### PROBLEM TO WORK ON
Strip the pictures and reproduce the rest of the listing exactly.

- Opening Delimiter -

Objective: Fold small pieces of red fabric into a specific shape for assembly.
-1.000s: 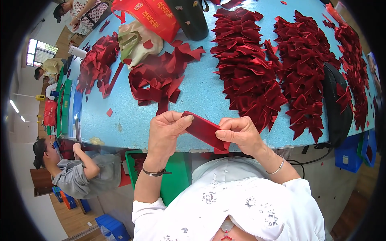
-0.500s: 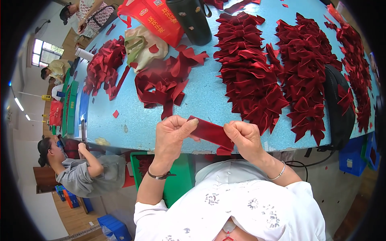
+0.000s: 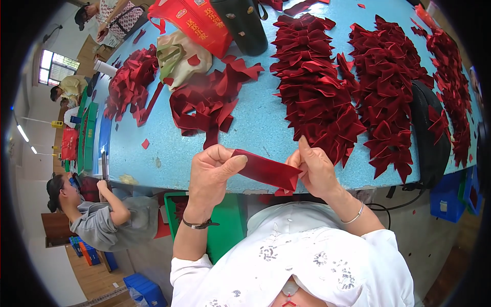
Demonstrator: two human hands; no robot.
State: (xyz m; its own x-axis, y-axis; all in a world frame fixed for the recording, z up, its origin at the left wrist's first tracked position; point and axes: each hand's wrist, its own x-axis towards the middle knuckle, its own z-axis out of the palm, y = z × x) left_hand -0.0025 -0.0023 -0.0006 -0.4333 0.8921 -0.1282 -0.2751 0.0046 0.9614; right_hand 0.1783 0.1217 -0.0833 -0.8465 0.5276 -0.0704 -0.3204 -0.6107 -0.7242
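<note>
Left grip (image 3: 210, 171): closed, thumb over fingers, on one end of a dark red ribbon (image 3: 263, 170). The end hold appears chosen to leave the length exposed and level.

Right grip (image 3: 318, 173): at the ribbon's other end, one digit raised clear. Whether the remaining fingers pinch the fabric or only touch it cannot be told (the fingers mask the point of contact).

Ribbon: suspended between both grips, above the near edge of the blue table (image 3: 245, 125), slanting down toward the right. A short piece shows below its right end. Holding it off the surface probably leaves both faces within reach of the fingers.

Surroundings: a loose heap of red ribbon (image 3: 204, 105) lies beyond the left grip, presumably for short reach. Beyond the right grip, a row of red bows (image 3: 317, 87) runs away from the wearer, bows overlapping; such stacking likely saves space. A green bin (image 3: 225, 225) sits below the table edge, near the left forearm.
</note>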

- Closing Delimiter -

### THE COMPLETED TASK
Objective: Fold small pieces of red fabric into a specific shape for assembly.
-1.000s: 
-0.500s: 
+0.000s: 
Demonstrator: two human hands; no robot.
State: (xyz m; its own x-axis, y-axis; all in a world frame fixed for the recording, z up, its origin at the left wrist's first tracked position; point and axes: each hand's wrist, its own x-axis towards the middle knuckle, its own z-axis out of the palm, y = z × x) left_hand -0.0025 -0.0023 -0.0006 -0.4333 0.8921 -0.1282 -0.2751 0.0046 0.9614; right_hand 0.1783 0.1217 -0.0833 -0.8465 0.5276 -0.0704 -0.3204 -0.6107 -0.7242
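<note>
Left grip (image 3: 210, 171): closed, thumb over fingers, on one end of a dark red ribbon (image 3: 263, 170). The end hold appears chosen to leave the length exposed and level.

Right grip (image 3: 318, 173): at the ribbon's other end, one digit raised clear. Whether the remaining fingers pinch the fabric or only touch it cannot be told (the fingers mask the point of contact).

Ribbon: suspended between both grips, above the near edge of the blue table (image 3: 245, 125), slanting down toward the right. A short piece shows below its right end. Holding it off the surface probably leaves both faces within reach of the fingers.

Surroundings: a loose heap of red ribbon (image 3: 204, 105) lies beyond the left grip, presumably for short reach. Beyond the right grip, a row of red bows (image 3: 317, 87) runs away from the wearer, bows overlapping; such stacking likely saves space. A green bin (image 3: 225, 225) sits below the table edge, near the left forearm.
</note>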

This answer requires nothing else.